The lines of the records that include "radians" should all be copied.

= Beginning of Section =

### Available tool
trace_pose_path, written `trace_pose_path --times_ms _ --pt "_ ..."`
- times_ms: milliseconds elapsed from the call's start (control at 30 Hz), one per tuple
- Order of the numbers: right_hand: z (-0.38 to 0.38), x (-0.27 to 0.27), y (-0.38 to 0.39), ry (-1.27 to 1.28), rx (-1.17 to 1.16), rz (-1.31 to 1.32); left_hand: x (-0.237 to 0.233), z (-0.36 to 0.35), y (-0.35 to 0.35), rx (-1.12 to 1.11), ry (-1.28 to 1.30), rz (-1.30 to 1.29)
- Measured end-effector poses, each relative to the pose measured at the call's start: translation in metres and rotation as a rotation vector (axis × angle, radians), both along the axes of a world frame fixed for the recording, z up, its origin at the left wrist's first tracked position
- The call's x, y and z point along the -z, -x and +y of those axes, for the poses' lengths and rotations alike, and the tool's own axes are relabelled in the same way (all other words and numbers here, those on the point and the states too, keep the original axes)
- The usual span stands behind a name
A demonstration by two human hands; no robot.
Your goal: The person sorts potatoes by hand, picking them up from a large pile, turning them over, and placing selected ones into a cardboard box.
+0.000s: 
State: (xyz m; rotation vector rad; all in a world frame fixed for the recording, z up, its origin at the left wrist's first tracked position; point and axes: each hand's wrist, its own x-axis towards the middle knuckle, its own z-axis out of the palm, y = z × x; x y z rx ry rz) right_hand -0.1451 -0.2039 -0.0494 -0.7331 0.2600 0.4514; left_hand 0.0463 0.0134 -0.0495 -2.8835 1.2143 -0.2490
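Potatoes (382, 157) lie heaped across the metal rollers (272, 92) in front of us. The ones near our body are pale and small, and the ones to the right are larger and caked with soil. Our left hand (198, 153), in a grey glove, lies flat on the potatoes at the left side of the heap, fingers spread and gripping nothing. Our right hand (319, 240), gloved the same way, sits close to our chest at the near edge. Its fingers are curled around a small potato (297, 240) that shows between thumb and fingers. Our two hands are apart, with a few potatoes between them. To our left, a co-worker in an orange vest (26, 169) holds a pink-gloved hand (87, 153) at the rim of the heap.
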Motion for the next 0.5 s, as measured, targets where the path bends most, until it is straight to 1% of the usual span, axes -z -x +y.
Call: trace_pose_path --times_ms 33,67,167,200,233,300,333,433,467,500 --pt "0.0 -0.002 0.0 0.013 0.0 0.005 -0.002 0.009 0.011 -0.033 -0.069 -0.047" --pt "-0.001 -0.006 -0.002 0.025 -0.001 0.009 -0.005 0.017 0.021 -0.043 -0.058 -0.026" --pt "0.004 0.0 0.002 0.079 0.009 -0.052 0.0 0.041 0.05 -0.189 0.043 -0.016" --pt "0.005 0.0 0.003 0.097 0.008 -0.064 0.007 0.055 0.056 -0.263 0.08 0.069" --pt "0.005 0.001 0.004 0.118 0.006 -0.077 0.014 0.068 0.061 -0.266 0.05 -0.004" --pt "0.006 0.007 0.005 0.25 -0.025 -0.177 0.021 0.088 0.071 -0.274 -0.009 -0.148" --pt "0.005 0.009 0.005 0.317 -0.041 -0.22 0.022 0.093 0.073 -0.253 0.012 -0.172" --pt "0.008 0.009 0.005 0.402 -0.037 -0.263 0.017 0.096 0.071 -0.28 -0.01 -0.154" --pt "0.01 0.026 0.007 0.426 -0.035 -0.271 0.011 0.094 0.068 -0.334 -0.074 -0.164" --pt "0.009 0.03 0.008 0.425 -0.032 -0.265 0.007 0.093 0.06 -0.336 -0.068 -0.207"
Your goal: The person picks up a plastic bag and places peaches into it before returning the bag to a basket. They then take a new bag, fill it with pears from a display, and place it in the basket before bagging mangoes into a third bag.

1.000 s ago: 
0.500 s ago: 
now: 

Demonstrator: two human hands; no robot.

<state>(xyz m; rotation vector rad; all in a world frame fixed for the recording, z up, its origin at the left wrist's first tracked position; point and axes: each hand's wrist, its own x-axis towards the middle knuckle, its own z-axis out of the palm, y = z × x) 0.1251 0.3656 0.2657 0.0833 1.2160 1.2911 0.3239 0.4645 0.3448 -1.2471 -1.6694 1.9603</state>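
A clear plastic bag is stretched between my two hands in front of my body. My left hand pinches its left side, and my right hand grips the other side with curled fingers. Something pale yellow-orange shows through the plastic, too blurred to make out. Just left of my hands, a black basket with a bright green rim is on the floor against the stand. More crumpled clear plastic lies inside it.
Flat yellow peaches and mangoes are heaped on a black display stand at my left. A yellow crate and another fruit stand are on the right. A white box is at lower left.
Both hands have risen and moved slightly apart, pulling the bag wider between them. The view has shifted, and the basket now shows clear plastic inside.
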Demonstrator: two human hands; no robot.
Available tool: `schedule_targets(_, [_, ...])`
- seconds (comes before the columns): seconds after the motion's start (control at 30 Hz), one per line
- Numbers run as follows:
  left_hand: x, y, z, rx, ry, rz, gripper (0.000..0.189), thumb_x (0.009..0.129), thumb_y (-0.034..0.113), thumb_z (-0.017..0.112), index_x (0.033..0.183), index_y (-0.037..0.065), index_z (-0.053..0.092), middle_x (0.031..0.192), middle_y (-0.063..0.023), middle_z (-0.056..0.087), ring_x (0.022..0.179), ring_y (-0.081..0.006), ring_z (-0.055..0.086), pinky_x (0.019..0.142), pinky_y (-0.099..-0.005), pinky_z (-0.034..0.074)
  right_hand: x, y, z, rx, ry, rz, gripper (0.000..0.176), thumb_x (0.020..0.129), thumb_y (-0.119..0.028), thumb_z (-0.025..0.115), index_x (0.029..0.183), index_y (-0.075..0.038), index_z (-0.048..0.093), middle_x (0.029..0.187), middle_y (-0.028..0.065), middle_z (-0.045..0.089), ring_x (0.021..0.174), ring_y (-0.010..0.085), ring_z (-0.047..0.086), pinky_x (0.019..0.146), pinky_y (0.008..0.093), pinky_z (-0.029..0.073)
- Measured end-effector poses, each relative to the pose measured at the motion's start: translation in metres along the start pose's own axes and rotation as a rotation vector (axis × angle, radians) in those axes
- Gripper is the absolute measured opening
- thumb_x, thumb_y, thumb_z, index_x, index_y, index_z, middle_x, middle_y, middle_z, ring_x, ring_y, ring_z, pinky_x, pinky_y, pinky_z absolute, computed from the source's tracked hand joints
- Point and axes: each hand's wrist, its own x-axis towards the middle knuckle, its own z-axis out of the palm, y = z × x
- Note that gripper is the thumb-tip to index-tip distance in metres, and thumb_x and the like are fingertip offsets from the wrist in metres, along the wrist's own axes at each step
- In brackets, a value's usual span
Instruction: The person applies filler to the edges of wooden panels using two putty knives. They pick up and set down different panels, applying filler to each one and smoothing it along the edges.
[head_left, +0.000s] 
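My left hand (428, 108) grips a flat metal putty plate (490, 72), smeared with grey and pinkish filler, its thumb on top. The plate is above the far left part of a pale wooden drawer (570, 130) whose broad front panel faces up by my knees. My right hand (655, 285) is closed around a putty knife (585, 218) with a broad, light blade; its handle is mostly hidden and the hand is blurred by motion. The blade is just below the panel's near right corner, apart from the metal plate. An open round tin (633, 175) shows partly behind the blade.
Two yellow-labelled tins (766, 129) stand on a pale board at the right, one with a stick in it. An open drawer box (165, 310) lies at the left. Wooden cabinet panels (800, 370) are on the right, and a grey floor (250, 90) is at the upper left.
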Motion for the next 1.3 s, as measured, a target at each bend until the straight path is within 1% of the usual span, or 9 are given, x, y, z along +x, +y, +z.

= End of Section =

Exercise response:
- Measured end-effector poses, each relative to the pose measured at the call's start: translation in metres and rotation as a rotation vector (axis × angle, radians), both along the axes of a world frame fixed for the recording, z up, its origin at the left wrist's first tracked position
- Measured end-effector poses, each relative to the pose measured at the motion's start: translation in metres along the start pose's own axes and rotation as a rotation vector (axis × angle, radians) in those axes

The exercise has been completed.